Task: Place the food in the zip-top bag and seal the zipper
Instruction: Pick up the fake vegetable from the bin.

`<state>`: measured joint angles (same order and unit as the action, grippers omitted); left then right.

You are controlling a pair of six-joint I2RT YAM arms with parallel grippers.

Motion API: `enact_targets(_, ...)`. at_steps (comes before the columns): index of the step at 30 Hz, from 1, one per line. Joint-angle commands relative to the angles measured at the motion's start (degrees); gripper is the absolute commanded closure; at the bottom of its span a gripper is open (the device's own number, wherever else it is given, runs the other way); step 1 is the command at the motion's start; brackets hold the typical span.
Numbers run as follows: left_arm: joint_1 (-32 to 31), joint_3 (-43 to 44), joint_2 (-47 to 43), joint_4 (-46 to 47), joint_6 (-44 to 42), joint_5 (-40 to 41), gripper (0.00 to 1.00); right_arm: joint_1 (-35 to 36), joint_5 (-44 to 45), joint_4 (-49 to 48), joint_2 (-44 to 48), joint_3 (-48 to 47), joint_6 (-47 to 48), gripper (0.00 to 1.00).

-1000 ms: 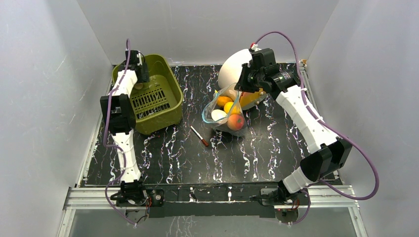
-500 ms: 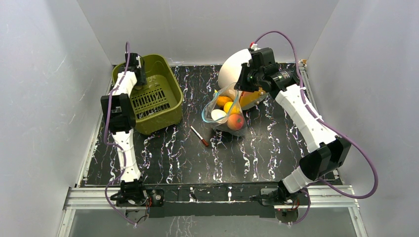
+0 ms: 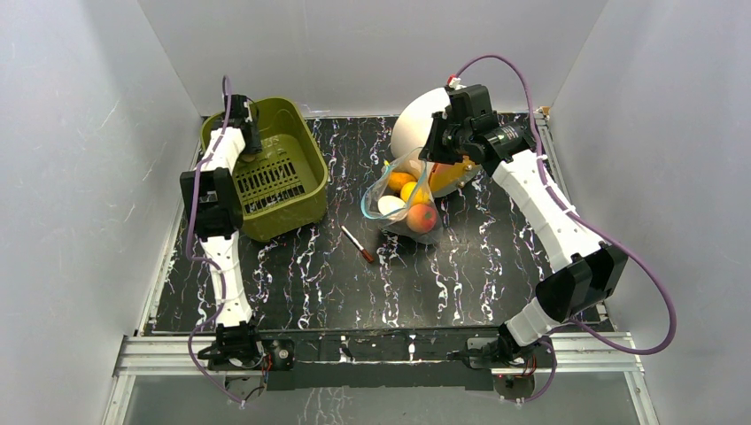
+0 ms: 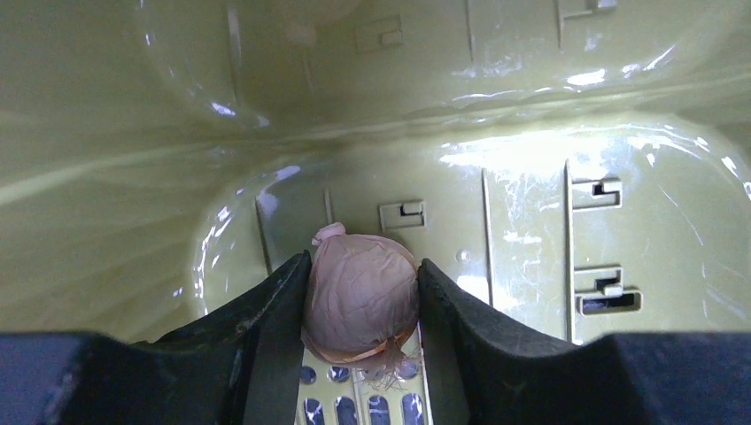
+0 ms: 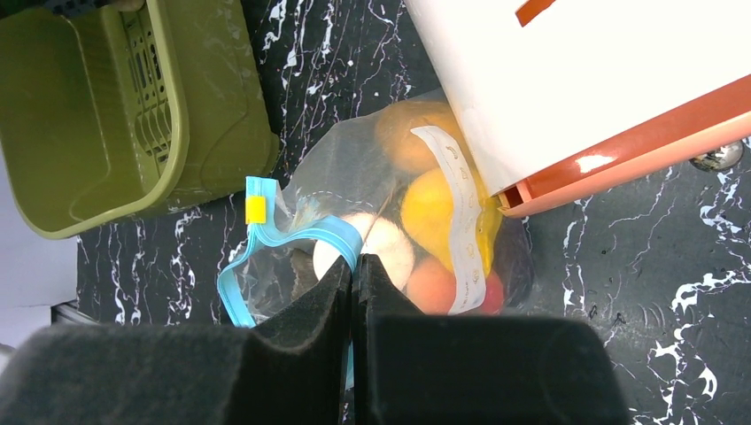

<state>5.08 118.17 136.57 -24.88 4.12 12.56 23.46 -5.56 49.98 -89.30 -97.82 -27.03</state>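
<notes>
The clear zip-top bag [image 3: 403, 202] lies mid-table and holds an orange fruit [image 3: 400, 181], a yellow fruit [image 3: 412, 191], a white ball [image 3: 390, 205] and a red-green peach [image 3: 422, 218]. My right gripper [image 5: 356, 258] is shut on the teal-blue zipper strip [image 5: 301, 232] and holds the bag's mouth up and open; it also shows in the top view [image 3: 431, 162]. My left gripper [image 4: 363, 263] is down inside the olive basket [image 3: 297, 181], shut on a pinkish-purple onion-like piece [image 4: 359, 297]. In the top view the left gripper [image 3: 252, 142] is at the basket's back corner.
A white domed container with an orange rim [image 3: 416, 119] stands right behind the bag, touching it. A thin red-tipped pen [image 3: 358, 243] lies in front of the bag. White walls close in the left, back and right sides.
My left gripper has shifted slightly lower inside the basket. The right gripper and the bag have hardly moved.
</notes>
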Motion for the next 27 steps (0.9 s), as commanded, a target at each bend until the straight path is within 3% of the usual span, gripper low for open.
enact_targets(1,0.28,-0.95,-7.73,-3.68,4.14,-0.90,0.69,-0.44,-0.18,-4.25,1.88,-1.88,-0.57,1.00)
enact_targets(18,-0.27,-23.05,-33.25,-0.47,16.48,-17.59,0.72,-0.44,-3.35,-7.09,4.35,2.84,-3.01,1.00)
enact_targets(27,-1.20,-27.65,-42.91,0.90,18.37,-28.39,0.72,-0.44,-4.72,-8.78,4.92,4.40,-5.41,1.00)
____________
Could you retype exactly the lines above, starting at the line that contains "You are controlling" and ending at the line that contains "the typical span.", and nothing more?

Written solution:
You are controlling a pair of six-joint I2RT YAM arms with parallel grippers.

Motion API: `enact_targets(_, ...)`. at_steps (comes before the columns): index of the step at 30 Hz, from 1, one per line. Joint-angle commands relative to the angles measured at the motion's start (degrees); gripper is the absolute commanded closure; at the bottom of its span a gripper is open (the device's own number, wherever else it is given, runs the other way); step 1 is the command at the motion's start; brackets hold the typical span.

The response is complete as it stands.